Whose
Rights Are They Anyway?
America,
before it is anything else, is an idea. And that idea is expressed most clearly and forcefully in the second paragraph of the Declaration of
Independence.
“We
hold these truths to be self evident, that all men are created equal, that they
are endowed by their Creator with certain unalienable Rights, that among these
are Life, Liberty and the Pursuit of Happiness.”
Two
of three federal circuit judges of the Ninth Appellate District have ruled that
the words “under God” in the Pledge of Allegiance are unconstitutional.
How do you suppose those judges would have ruled if the suit before them
had challenged the words “endowed by their creator” in the Declaration of
Independence?
If
you believe, as they do, that the
phrase “under God” has no place in the Pledge of Allegiance,
if you believe that our currency should not affirm our trust in God,
then you must believe that The Declaration of Independence is
unconstitutional as it stands.
Intellectual
honesty would demand that once we’ve stripped the Pledge of its reference to a
Creator, we must ultimately amend the Declaration to read:
“We hold these truths to be self evident, that all men are created
equal, that they have certain unalienable Rights, that among these are Life,
Liberty and the Pursuit of Happiness.”
It’s
a simple edit.

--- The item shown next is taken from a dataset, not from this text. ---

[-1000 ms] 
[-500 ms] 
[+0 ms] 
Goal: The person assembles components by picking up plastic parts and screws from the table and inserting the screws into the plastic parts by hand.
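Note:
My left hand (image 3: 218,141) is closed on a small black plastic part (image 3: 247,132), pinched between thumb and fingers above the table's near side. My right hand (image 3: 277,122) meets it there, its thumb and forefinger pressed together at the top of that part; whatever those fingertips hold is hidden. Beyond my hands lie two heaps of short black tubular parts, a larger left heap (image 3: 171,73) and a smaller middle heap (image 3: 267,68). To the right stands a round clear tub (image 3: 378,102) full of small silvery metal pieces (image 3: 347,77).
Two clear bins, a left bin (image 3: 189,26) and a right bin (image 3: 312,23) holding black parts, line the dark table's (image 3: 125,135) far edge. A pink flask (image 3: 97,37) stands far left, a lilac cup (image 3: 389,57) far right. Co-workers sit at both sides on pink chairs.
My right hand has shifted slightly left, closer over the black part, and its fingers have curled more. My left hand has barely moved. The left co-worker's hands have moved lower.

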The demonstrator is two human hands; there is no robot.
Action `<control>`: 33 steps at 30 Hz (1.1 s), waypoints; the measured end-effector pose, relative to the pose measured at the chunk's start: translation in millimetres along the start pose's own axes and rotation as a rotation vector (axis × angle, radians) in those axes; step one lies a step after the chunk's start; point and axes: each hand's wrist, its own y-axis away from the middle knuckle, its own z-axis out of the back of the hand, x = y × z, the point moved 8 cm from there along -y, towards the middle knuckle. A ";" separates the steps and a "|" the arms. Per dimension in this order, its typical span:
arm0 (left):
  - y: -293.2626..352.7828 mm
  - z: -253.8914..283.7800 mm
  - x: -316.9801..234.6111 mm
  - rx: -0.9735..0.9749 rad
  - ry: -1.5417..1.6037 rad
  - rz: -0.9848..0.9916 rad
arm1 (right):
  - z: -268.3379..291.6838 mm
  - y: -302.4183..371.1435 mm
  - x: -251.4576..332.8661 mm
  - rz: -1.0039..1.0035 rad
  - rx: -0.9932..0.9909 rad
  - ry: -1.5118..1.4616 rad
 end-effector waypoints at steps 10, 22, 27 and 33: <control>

Merely take out the words “endowed by their Creator.” The
problem is, the day we do it is the
day we begin to be alienated from our most precious rights.
All
Americans agree that these rights are unalienable, which is
another way of saying nothing and no one can take them from us. What we seem to
disagree about is what exactly guarantees that. The Framers said the Creator and not the Constitution
make them unalienable. And they stuck to it, despite, as some now say,
contradicting themselves in the First Amendment.
In
1791, Fifteen years after writing and ratifying the Declaration, eleven of them
consumed by a terrible war of liberation, many of those self same men wrote and
ratified these words: “Congress
shall make no law respecting the establishment of religion or prohibiting the
free exercise thereof.”
And
so here we are, in our third century of struggling to keep church and state
separate, and no resolution in sight.
It
does seem like there’s a contradiction. How
can it be that the Constitution and
the government that both arise from a truth that the Framers took to be self
evident, -- that our liberty comes from the Creator and no other
source, -- can then be forbidden to
make any reference to God in any
way, shape or form?
Before
we go rushing off into a Constitutional Convention to fix the careless
incompetence of the Founding Fathers, I
think we owe them at least the courtesy of trying to understand why they did
what they did.
After
all, these are the men that gave us a Constitution of checks and balances and
separated and enumerated powers in order to save us from ourselves. It seems
they knew a thing or two about human failings and the necessity of protecting
our precious liberty from those failings.
These
were men who feared the power of state-sponsored religion and yet the first and
most profound of their immortal declarations made reference to the Creator of us
all. Why? For the same reason they did everything else. Not
to establish a state church, but to make us free and keep us free.
These
were men who understood that the strict separation of the state and the church
does not imply the separation of the state and religion. The First Amendment
forbids the government from passing any law in support of any particular church. It also forbids the
government from persecuting any American for practicing any religious faith.
These
were men, who having created the Constitution, understood the deeper truth, that
the ultimate guarantor of the people’s liberty is not the Constitution but the
people’s faith in a Higher Power, and they understood that because they
understood human history.
Throughout
the approximately fifteen thousand years of human civilization,
men have been governed by the principle of the Divine Right of Kings.
The
king possesses the mandate of heaven. His tyranny, be it terrible or beneficent,
derives from God. Thus, any rebellion, any attempt to throw off the yoke
of the tyrant, is illegitimate by definition.
Think
of it! Up until the founding of the
American nation in 1789, all governments, all societies, all nations, all
civilizations, asserted the divine right of kings and the absolute subservience
of the common man. This
was the way of the world. Immutable as nature itself.
The
Founding Fathers understood the job at hand. The Divine Right of Kings had to be
supplanted as the moral principle underlying
legitimate government, by the Divine Rights of the common man.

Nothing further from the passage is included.